As the lockdown enters its fourth week, Health Minister Roberto Speranza said in a statement late Monday that the government will follow the recommendation of its scientific advicers to extend the lockdown from the current deadline of April 3 until Easter at least. Conte is also working on a new stimulus package for mid-April worth at least 30 billion euros ($33 billion), following initial measures worth 25 billion euros, the officials said.

Italy has the highest death toll from the virus, with more than 11,000 fatalities, and almost 102,000 confirmed cases, second only to the U.S. It reported the smallest number of new coronavirus infections in almost two weeks on Monday.

Calls for Help

Within the aid he’s already announced, Conte is trying to channel funds toward the South. Over the weekend he advanced 4.3 billion euros from a solidarity fund for municipalities and added 400 million euros to mayors that can be converted into coupons for groceries. “No one will be left behind,” the premier said in a televised address.

Still, southern leaders are clamoring for more. They say that cash from the solidarity fund was already due to them and the economic damage from the lockdown has brought their region to the verge of a breakdown.

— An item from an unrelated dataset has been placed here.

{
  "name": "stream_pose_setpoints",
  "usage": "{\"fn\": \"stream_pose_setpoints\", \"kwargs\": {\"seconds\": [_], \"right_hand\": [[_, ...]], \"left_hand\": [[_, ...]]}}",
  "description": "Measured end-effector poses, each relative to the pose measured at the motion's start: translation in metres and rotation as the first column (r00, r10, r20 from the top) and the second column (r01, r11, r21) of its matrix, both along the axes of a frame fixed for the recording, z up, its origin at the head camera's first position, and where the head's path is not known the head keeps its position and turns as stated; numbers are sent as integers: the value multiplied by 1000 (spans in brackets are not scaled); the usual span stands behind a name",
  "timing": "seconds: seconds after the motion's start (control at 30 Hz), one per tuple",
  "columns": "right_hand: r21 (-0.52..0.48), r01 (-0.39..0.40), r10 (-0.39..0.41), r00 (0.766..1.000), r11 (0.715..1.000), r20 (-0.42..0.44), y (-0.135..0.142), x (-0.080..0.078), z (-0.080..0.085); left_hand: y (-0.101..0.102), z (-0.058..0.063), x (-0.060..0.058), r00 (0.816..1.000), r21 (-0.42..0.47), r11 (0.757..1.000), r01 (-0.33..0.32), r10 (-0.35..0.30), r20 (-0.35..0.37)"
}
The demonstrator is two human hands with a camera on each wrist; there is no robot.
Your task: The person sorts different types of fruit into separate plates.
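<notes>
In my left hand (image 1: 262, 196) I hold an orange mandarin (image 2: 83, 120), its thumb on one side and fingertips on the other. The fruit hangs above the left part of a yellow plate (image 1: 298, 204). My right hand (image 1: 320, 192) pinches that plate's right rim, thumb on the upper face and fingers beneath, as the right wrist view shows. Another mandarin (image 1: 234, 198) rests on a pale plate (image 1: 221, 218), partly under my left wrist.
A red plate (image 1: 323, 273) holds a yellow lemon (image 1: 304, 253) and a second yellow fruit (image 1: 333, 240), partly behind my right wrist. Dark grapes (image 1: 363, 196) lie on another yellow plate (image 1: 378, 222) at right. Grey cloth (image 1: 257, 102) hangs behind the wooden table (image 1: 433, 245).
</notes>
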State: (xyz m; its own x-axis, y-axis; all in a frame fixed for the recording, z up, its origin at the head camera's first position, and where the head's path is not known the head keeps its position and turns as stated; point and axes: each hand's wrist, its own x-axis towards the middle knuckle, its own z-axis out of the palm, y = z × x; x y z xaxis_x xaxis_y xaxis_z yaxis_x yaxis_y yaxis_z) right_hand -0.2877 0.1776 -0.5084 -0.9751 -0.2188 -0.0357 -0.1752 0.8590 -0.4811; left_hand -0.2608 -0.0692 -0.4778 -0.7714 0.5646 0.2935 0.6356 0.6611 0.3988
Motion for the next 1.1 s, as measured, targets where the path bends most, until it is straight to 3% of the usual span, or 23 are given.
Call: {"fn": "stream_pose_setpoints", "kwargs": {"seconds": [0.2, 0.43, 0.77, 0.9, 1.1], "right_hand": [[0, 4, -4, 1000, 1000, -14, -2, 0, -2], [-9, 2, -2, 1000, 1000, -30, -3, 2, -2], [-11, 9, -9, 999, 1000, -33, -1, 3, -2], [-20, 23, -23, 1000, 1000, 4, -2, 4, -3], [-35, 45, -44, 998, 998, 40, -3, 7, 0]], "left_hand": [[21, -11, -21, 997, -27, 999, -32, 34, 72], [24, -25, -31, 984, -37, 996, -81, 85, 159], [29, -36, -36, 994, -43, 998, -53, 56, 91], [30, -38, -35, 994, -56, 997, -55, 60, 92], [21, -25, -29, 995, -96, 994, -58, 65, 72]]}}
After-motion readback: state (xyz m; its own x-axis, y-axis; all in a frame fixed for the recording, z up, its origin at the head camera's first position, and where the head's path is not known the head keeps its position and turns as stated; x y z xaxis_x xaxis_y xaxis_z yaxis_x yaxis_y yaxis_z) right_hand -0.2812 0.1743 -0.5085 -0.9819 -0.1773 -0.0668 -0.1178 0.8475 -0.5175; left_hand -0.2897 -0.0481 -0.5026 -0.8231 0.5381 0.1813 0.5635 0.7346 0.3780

That opens another front for Conte, who is already struggling to stop the Italian health system from collapsing and fighting the European Union for joint debt issuance to help relieve the financial pressure on his government. Italy’s economic output is set to shrink by 6.5% in 2020, according to research group Prometeia.

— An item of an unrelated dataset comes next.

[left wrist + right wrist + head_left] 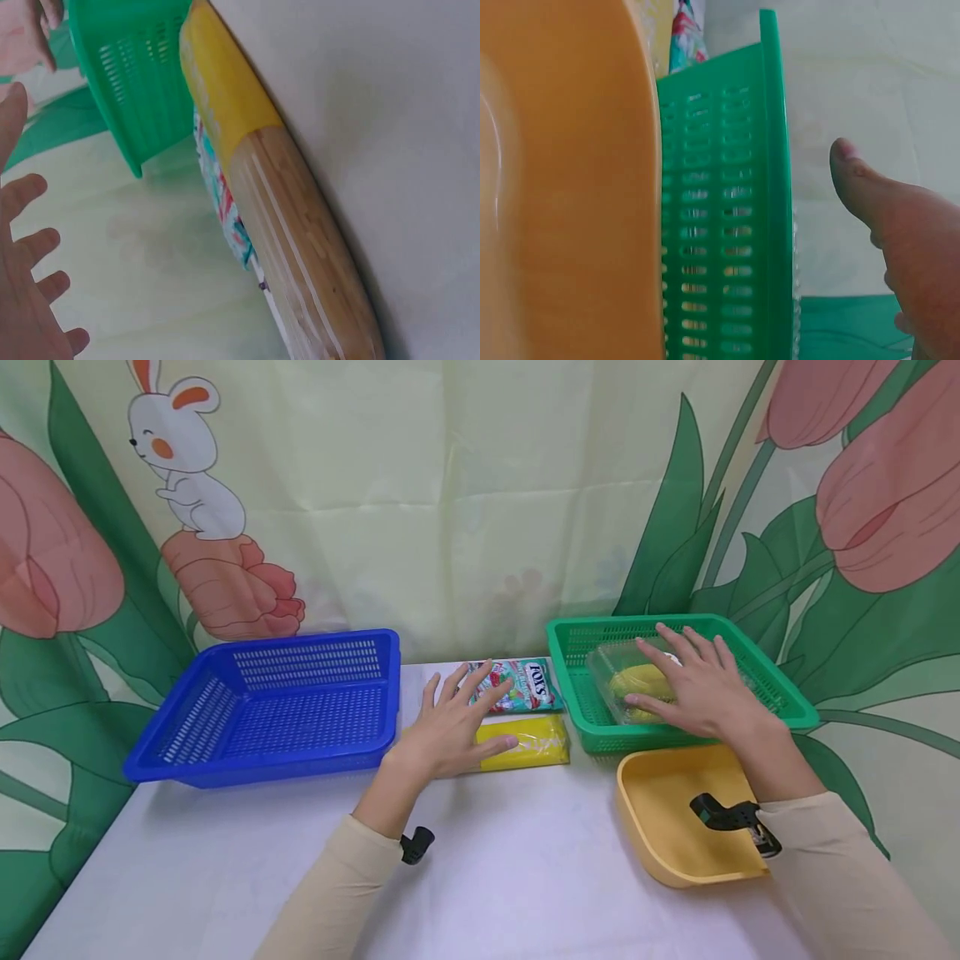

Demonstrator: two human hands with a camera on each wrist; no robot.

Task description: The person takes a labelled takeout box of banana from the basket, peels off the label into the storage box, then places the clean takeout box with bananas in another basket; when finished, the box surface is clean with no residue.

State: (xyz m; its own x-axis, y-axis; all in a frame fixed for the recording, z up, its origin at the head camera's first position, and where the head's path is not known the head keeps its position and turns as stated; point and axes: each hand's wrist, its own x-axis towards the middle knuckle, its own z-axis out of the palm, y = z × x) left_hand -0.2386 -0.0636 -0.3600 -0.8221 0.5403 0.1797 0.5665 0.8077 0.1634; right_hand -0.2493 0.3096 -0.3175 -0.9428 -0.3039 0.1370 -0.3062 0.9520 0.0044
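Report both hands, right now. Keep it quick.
Left hand: open, fingers spread, holding nothing, above the yellow-ended packet.
Right hand: open, fingers spread, holding nothing, over the green basket.

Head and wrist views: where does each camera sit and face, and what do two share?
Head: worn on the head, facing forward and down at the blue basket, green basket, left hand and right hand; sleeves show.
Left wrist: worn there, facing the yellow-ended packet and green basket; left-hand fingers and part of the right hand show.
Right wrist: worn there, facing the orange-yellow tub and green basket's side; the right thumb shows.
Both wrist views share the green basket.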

The lockdown has hit the 3.7 million Italians working in the underground economy particularly hard since they don’t receive a regular salary and have difficulty accessing unemployment benefits. Many of them are concentrated in the South.

In the South, “many people live day-to-day, doing odd jobs, like unloading trucks at markets, and they are in trouble,” Stefano Paoloni, a police union leader, said by phone. “We need to be on the alert to see whether there’s organized crime behind social unrest.”

Criminal Gangs

Police have been stationed outside supermarkets in Palermo after at least one group of angry residents refused to pay for their purchases. The private Facebook group National Revolution, which has about 2,600 members, is urging others to stage such raids, according to newspaper la Repubblica. Other social media outlets, including WhatsApp chats, are being monitored, the newspaper said.

Adding to the sense of things breaking down, ferry company Tirrenia CIN on Monday decided to halt all its connections with Sicily, Sardinia and other minor islands because of financial difficulties. The government said in a statement it will ensure that vital goods are delivered.

Giuseppe Provenzano, who is in charge of the south in Conte’s cabinet, said an emergency handout should also be given to those in the illegal economy. The risk is that organized crime gangs will step in to provide assistance to those in need, filling the gap left by the state.

The government needs to move “without hesitation,” said Graziano Delrio, leader of lower-house lawmakers from the Democratic Party, the second-biggest group in Conte’s coalition. Rome needs “to do whatever’s necessary for the essential needs of families,” he said in an interview.

(Updates with health minister’s comment on extending lockdown in sixth paragraph.)